WHAT IS REQUIRED: Return the full listing, so that each line matches the original exactly.

GIVEN INFORMATION:
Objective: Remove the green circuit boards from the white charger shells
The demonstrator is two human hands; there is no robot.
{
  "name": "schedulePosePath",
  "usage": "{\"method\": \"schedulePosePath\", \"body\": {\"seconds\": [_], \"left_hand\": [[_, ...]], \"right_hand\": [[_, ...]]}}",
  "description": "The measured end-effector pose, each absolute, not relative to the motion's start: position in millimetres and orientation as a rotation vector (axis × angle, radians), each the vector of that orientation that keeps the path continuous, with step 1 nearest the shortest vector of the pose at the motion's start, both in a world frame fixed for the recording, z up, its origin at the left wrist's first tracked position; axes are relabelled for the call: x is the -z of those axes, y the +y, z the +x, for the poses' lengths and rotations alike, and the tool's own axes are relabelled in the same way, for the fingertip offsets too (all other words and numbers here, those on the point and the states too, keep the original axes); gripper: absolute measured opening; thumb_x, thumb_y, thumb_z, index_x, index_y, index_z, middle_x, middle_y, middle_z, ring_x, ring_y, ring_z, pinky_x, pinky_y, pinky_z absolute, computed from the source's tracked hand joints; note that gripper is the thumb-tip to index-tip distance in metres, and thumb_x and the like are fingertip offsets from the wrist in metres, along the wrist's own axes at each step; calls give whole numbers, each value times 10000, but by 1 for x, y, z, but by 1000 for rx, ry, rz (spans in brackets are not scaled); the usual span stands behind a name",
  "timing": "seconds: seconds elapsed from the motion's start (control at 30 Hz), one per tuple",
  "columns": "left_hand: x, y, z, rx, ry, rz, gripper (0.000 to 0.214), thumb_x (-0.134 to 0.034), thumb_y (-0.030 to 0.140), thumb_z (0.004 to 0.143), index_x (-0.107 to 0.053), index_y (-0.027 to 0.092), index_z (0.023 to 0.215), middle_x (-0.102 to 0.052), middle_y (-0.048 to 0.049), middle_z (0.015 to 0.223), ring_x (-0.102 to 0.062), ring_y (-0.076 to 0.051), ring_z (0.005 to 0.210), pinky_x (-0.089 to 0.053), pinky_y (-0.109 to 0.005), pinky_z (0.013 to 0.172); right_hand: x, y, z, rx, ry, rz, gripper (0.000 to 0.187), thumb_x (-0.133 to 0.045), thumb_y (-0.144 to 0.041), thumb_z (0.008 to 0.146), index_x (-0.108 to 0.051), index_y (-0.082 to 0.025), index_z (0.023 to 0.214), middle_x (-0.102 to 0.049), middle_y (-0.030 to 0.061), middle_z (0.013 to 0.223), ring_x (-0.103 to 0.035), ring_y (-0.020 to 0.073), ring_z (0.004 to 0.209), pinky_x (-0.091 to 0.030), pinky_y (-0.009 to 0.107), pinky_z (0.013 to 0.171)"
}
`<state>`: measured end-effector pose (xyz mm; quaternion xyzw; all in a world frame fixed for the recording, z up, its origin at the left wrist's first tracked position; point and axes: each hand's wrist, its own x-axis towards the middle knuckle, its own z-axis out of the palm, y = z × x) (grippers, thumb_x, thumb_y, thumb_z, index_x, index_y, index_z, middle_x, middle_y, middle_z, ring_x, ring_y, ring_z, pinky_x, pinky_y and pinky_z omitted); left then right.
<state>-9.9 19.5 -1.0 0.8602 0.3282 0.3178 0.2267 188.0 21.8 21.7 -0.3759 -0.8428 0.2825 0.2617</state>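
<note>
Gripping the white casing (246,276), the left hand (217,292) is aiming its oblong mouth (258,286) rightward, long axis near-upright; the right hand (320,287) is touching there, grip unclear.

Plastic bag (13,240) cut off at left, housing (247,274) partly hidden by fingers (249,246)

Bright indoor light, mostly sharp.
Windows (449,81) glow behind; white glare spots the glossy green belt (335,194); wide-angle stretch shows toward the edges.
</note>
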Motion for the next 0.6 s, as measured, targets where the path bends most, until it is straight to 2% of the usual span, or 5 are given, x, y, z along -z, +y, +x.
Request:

WRITTEN SOLUTION:
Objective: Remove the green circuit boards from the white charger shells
The demonstrator is two human hands; there is no robot.
{
  "name": "schedulePosePath",
  "usage": "{\"method\": \"schedulePosePath\", \"body\": {\"seconds\": [_], \"left_hand\": [[_, ...]], \"right_hand\": [[_, ...]]}}",
  "description": "The measured end-effector pose, each absolute, not relative to the motion's start: position in millimetres and orientation as a rotation vector (axis × angle, radians), each the vector of that orientation that keeps the path continuous, with step 1 nearest the shortest vector of the pose at the motion's start, both in a world frame fixed for the recording, z up, its origin at the left wrist's first tracked position; axes are relabelled for the call: x is the -z of those axes, y the +y, z the +x, for the poses' lengths and rotations alike, and the tool's own axes are relabelled in the same way, for the fingertip offsets too (all other words and numbers here, those on the point and the states too, keep the original axes); gripper: absolute measured opening; thumb_x, thumb_y, thumb_z, index_x, index_y, index_z, middle_x, middle_y, middle_z, ring_x, ring_y, ring_z, pinky_x, pinky_y, pinky_z absolute, computed from the source's tracked hand joints; note that gripper is the thumb-tip to index-tip distance in metres, and thumb_x and the like are fingertip offsets from the wrist in metres, along the wrist's own axes at each step; calls give whole numbers, each value times 10000, but by 1 for x, y, z, but by 1000 for rx, ry, rz (spans in brackets are not scaled); the usual span stands behind a name",
  "timing": "seconds: seconds elapsed from the motion's start (control at 30 Hz), one per tuple",
  "columns": "left_hand: x, y, z, rx, ry, rz, gripper (0.000 to 0.214), thumb_x (-0.134 to 0.034), thumb_y (-0.030 to 0.140), thumb_z (0.004 to 0.143), index_x (-0.107 to 0.053), index_y (-0.027 to 0.092), index_z (0.023 to 0.215), middle_x (-0.102 to 0.052), middle_y (-0.048 to 0.049), middle_z (0.015 to 0.223), ring_x (-0.102 to 0.062), ring_y (-0.076 to 0.051), ring_z (0.005 to 0.210), pinky_x (-0.089 to 0.053), pinky_y (-0.109 to 0.005), pinky_z (0.013 to 0.172); right_hand: x, y, z, rx, ry, rz, gripper (0.000 to 0.187), thumb_x (-0.133 to 0.045), thumb_y (-0.144 to 0.041), thumb_z (0.008 to 0.146), index_x (-0.108 to 0.051), index_y (-0.082 to 0.025), index_z (0.023 to 0.214), middle_x (-0.102 to 0.049), middle_y (-0.030 to 0.061), middle_z (0.013 to 0.223), ring_x (-0.103 to 0.035), ring_y (-0.020 to 0.073), ring_z (0.004 to 0.209), pinky_x (-0.091 to 0.030), pinky_y (-0.009 to 0.107), pinky_z (0.013 to 0.171)"
}
`<state>`: measured end-effector pose (xyz mm; quaternion xyzw; all in a world frame fixed for the recording, z up, its origin at the left wrist's first tracked position; point and axes: each hand's wrist, its own x-axis towards the middle knuckle, its own z-axis out of the palm, y = z × x) (grippers, thumb_x, thumb_y, thumb_z, index_x, index_y, index_z, middle_x, middle_y, middle_z, ring_x, ring_y, ring_z, pinky_x, pinky_y and pinky_z omitted); left then right.
<state>-9.9 19.5 -1.0 0.8602 0.3282 0.3178 0.2267 188.0 21.8 21.7 -0.3759 -0.8428 0.2825 0.2617</state>
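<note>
Gripping the white casing (246,276), the left hand (217,292) is aiming its oblong mouth (258,286) rightward, long axis near-upright; the right hand (320,287) is touching there, grip unclear.

Plastic bag (13,240) cut off at left, housing (247,274) partly hidden by fingers (249,246)

Bright indoor light, mostly sharp.
Windows (449,81) glow behind; white glare spots the glossy green belt (335,194); wide-angle stretch shows toward the edges.
</note>
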Motion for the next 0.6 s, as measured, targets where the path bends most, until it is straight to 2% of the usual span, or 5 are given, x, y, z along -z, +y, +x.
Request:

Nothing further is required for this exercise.